81. Memorandum From the Administrator of the Agency for International Development (Hannah) to Secretary of State Rogers1

As you know, we have been engaged for a period of many months in a thoughtful and comprehensive study looking toward reorganizing and redirecting A.I.D. to better achieve objectives attuned to the present and the future and within existing legislation.2

We have completed this effort and are about to proceed with it.

I have kept Under Secretary Irwin informed as each step has been taken.

This morning I am personally hand-delivering copies of the material attached to this memorandum to the Chairmen and Ranking Minority Members of the Foreign Relations Committee and Appropriations Subcommittee of the Senate, and to the Chairmen and Ranking Minority Members of the Foreign Affairs Committee and the Appropriations Subcommittee of the House. A copy of one of the letters accompanying this material is also attached for your information.

You will note that I am not asking for approval, but providing an opportunity for them to point out anything they feel to be unwise or undesirable before the last steps are taken.

There will be general distribution of the overall document with an accompanying memorandum to A.I.D. employees in Washington on Monday. Copies of this material are also being forwarded to the President, Henry Kissinger, Clark MacGregor, George Shultz and Cap Weinberger.

I am sure you do not have time to read the longer document. The briefing paper on reorganization will give you the thrust of it.

J.A.H
[Page 191]

Attachment

Letter From the Administrator of the Agency for International Development (Hannah) to the Chairman of the Senate Foreign Relations Committee (Fulbright)

Dear Mr. Chairman:

As you know from our previous conversations, we have been engaged for a period of many months in a thoughtful and comprehensive study looking toward reorganizing and redirecting A.I.D. to better achieve its objectives attuned to the present and the future and within existing legislation.

We have completed this effort and are about to proceed with it.

It seems appropriate that I should give you a copy of what is contemplated before it is distributed within the agency and give you an opportunity to look at it and give me the benefit of your judgment as to whatever you see in it that seems unwise or undesirable.

Because experience has taught me that within the bureaucracy any distribution soon becomes public, and that a request for approval provides an incentive for disapproval, I am delivering in person, if possible, or if that is not possible through Matt Harvey, copies of this mate-rial only to the Chairmen and ranking Minority Members of the Foreign Relations Committee and the Appropriations Subcommittee of the Senate, and to the Chairmen and ranking Minority Members of the Foreign Affairs Committee, and the Appropriations Subcommittee of the House.

I am not asking you to approve it or ratify it.

Unless there are substantial objections, I plan to distribute it to A.I.D. employees the first of next week and will move to implement it as rapidly as possible beginning on February first.

To achieve the staff reductions contemplated will require legislation permitting early retirement of a substantial number of people and the retention of the most competent and able.

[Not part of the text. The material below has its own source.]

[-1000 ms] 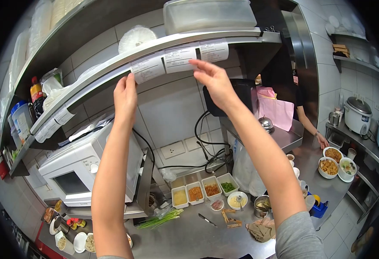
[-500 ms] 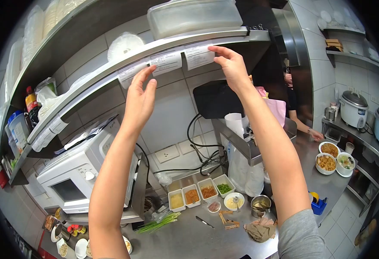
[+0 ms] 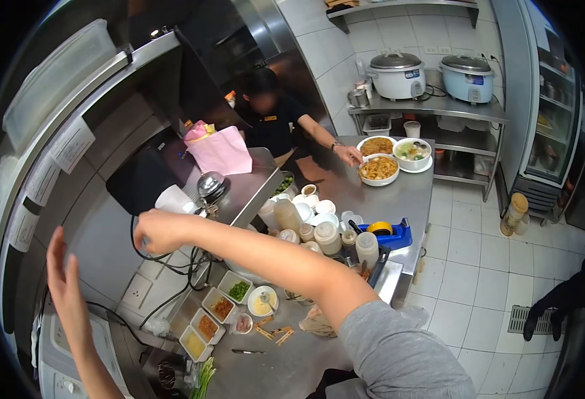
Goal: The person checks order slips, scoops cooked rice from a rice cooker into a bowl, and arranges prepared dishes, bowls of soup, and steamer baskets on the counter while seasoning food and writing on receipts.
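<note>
My left hand [image 3: 67, 286] is raised at the far left, fingers stretched and thumb apart, holding nothing. It is below the paper slips [image 3: 23, 228] hanging from the shelf edge. My right hand [image 3: 156, 233] reaches across the counter with its fingers curled down, and nothing shows in them. A white paper cup or roll [image 3: 175, 199] and a metal-lidded container [image 3: 211, 186] are close by it. Beneath my right arm lie white tubs of chopped greens [image 3: 239, 290] and brown toppings [image 3: 222, 307], a bowl with a spoon [image 3: 263, 301], clothespins [image 3: 283, 332] and a pen [image 3: 248, 351].
Across the counter a co-worker's hand [image 3: 349, 155] touches or nears a noodle bowl [image 3: 379, 171] beside a soup bowl [image 3: 413, 151]. Bottles [image 3: 327, 237] and a blue tape dispenser [image 3: 399, 234] stand to the right. Rice cookers [image 3: 397, 76] sit on a rear rack.
My view has swung right, bringing the co-worker and fridge into sight. My right hand has left the paper slips, dropped and curled; my left hand has come away from them too, still open.
</note>
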The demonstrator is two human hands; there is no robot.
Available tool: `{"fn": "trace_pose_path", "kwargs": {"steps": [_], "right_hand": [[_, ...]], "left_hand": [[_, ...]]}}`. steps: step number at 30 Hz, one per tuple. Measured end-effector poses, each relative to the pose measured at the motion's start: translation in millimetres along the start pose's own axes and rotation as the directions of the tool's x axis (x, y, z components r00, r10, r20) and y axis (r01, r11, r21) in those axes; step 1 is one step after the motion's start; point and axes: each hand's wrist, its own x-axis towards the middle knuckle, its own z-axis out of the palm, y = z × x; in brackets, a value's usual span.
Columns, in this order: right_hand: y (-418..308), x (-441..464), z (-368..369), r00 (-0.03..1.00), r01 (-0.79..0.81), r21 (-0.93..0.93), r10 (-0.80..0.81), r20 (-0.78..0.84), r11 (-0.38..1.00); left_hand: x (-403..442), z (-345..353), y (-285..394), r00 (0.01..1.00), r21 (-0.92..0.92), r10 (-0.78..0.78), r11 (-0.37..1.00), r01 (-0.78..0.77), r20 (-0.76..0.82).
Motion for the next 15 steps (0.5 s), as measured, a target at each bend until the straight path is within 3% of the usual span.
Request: {"fn": "trace_pose_path", "kwargs": {"steps": [1,4,7,10,12,13,15], "right_hand": [[-3,-1,-3,0.997,-0.049,0.049,0.046,0.058,0.998],[-7,-5,-2,1.000,-0.013,0.088,0.012,0.014,0.996],[-12,-8,-5,0.995,-0.078,0.049,0.074,0.073,0.996],[-10,-9,-7,0.998,-0.056,0.112,0.051,0.048,0.992],[-7,-17,-20,0.975,0.092,0.164,-0.056,-0.215,0.982],[-3,-23,-29,0.932,0.169,0.176,-0.100,-0.347,0.970],[2,-67,-91,0.928,0.041,0.276,0.066,-0.368,0.960]], "left_hand": [[-14,11,19,0.999,0.008,-0.013,1.000,0.013,0.042],[-48,33,69,0.982,0.080,-0.090,0.994,0.078,0.166],[-70,36,86,0.935,0.087,0.037,0.994,-0.071,0.352],[-84,32,113,0.876,0.051,0.012,0.998,-0.041,0.481],[-83,22,119,0.796,0.065,0.261,0.934,-0.351,0.545],[-87,16,118,0.761,0.016,0.222,0.956,-0.291,0.610],[-101,0,110,0.669,-0.039,0.143,0.985,-0.169,0.729]]}}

The material attached includes:3

1.
Briefing paper on Reorganization
2.
Memorandum to A.I.D. Employees with attachment, “Reform of U.S. Economic Assistance Programs”
3.
Copy of proposed legislation to accomplish early retirement of A.I.D. personnel

I will appreciate your advice or any comments you care to offer.

Sincerely,

John A. Hannah

Attachment 1

AGENCY FOR INTERNATIONAL DEVELOPMENT BRIEFING PAPER ON REORGANIZATION

The Agency for International Development is undertaking a comprehensive self-reorganization, designed to

  • —emphasize humanitarian and economic aspects of U.S. development assistance;
  • —adjust traditional techniques and policies to changed development needs and resources in the world’s poorer countries;
  • —coordinate more effectively U.S. development assistance within multilateral and consortia channels;
  • —further emphasize the participation of private organizations in assistance;
  • —focus U.S. development resources on a sector basis; and
  • —reduce the size and complexity of the A.I.D. structure.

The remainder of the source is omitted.